5.5 Learning Robust Policies
Overfitting to a particular dataset is often a problem in supervised learning. Similar problems can arise in reinforcement learning setups when there is no or little variation in the environment. We discovered two such problems in our competitive multiagent training framework and we analyze and propose solutions to address these issues.
5.5.1 Randomization in World
In order to learn robust policies which generalize better we can introduce randomness in the environment, for example the arena radius for the sumo environment can be randomized, the ball position for the kickanddefend environment can be randomized, agent start positions can be randomized.
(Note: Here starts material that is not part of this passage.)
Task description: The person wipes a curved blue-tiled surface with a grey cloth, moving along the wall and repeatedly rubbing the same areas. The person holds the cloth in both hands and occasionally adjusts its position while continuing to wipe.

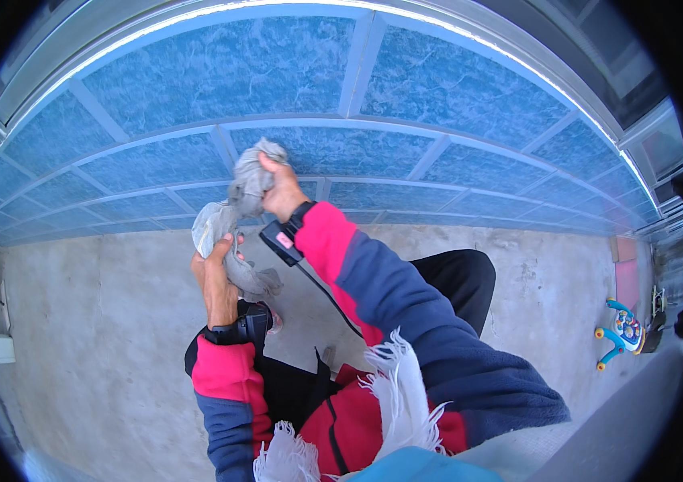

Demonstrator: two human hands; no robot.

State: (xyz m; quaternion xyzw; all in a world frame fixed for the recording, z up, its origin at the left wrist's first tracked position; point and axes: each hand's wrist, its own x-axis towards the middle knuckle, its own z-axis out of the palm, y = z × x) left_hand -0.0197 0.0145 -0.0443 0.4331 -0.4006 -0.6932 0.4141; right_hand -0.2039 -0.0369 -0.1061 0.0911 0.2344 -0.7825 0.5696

However, we found that while randomization is crucial to learn policies which generalize better, it might hinder learning early on as there might be too many things for the agents to explore. Indeed, we observe that in kickanddefend the agents are unable to learn to kick with a lot of randomization in both the ball and agent positions, whereas when trained with no randomization the learned policies are overfit to the particular position of the ball (see Fig. 5). Thus, in order to learn policies that generalize well, we introduce a simple curriculum in the randomization where we start with a small amount of randomization which is easier to solve and then gradually increase the randomization during training. We found this curriculum to work well for all the environments.
5.5.2 Competing against ensemble of policies
Another related problem that we observed is overfitting to the behavior of the opponent when trained for very long. This results in policies which are good against particular types of opponents but do not generalize to other opponents (say opponents trained with a different random seed). This overfitting can also be observed in winrates against opponent during training, where one would see oscillations as agents try to adapt to their particular opponent and changes in their strategies. To overcome this we propose learning multiple policies simultaneously. Thus, there is a pool of policies and in each rollout for a particular policy one of the other policies is selected at random as the opponent (in symmetric games, the same policy can also be an opponent). This is similar to multitask learning (Caruana, 1998) where the same network is used to model multiple related tasks which allows sharing of statistical strength among tasks and reduces overfitting. In this case, the pool of all policies as opponents – current and throughout the history of training – creates a natural distribution over related tasks for multitask learning. We found random policy initialization to provide enough diversity between agent policies, however techniques that explicitly encourage diversity (Liu & Wang, 2016) can potentially be incorporated in the future.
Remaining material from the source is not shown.